§ **COLLECTED MATERIAL**:
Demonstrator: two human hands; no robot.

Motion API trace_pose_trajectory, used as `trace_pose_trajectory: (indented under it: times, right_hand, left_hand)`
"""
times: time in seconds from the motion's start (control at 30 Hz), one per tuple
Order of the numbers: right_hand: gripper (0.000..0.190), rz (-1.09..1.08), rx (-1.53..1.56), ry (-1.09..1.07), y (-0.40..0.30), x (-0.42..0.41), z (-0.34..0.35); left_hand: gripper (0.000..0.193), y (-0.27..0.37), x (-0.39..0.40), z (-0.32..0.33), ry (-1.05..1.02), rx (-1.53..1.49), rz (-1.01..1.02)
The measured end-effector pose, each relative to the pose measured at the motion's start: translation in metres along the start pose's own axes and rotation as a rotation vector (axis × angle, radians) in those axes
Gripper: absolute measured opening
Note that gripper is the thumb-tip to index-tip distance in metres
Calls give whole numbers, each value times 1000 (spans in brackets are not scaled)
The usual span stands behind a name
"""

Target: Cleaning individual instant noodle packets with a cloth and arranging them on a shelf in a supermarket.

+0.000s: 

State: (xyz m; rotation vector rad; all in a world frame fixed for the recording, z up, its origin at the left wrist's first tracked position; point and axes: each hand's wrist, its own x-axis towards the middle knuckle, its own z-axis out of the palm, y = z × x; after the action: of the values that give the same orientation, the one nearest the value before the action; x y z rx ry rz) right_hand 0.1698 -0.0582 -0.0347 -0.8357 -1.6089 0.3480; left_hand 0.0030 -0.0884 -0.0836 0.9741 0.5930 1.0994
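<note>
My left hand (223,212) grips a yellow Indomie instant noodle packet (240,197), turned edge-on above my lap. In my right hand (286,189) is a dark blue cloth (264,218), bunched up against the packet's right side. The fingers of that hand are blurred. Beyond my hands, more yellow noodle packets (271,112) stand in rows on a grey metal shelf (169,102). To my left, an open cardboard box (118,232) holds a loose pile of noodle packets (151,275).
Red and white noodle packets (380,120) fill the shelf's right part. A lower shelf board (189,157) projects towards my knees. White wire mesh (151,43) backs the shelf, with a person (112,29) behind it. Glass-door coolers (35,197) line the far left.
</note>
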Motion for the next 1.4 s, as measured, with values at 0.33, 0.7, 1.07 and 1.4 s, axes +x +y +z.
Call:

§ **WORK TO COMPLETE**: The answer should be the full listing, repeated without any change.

§ **SOLUTION FOR THIS EXERCISE**:
Demonstrator: two human hands; no robot.

Motion API trace_pose_trajectory, used as `trace_pose_trajectory: (indented under it: times, right_hand, left_hand)`
"""
times: time in seconds from the motion's start (control at 30 Hz), one per tuple
Order of the numbers: right_hand: gripper (0.000..0.190), rz (-1.09..1.08), rx (-1.53..1.56), ry (-1.09..1.07), y (-0.40..0.30), x (-0.42..0.41), z (-0.34..0.35); left_hand: gripper (0.000..0.193), y (-0.27..0.37), x (-0.39..0.40), z (-0.32..0.33), ry (-1.05..1.02), rx (-1.53..1.49), rz (-1.01..1.02)
The measured end-effector pose, each relative to the pose measured at the motion's start: translation in metres along the start pose's own axes and rotation as a rotation vector (axis × angle, radians) in those axes
Gripper: absolute measured opening
Note that gripper is the thumb-tip to index-tip distance in metres
Calls give whole numbers, each value times 1000 (spans in brackets are not scaled)
The usual span stands behind a name
"""

Target: Cleaning individual instant noodle packets with a cloth and arranging them on a shelf in a supermarket.

+0.000s: 

State: (xyz m; rotation vector rad; all in a world frame fixed for the recording, z up, its origin at the left wrist's first tracked position; point and axes: each hand's wrist, its own x-axis towards the middle knuckle, its own z-axis out of the palm, y = z × x; after the action: of the values that give the same orientation, the one nearest the value before the action; x y z rx ry rz) right_hand 0.1698 -0.0582 -0.0347 -0.8357 -1.6089 0.3480; left_hand 0.0030 -0.0884 -0.0836 0.9741 0.5930 1.0994
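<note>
My left hand (223,212) grips a yellow Indomie instant noodle packet (240,197), turned edge-on above my lap. In my right hand (286,189) is a dark blue cloth (264,218), bunched up against the packet's right side. The fingers of that hand are blurred. Beyond my hands, more yellow noodle packets (271,112) stand in rows on a grey metal shelf (169,102). To my left, an open cardboard box (118,232) holds a loose pile of noodle packets (151,275).
Red and white noodle packets (380,120) fill the shelf's right part. A lower shelf board (189,157) projects towards my knees. White wire mesh (151,43) backs the shelf, with a person (112,29) behind it. Glass-door coolers (35,197) line the far left.
</note>
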Motion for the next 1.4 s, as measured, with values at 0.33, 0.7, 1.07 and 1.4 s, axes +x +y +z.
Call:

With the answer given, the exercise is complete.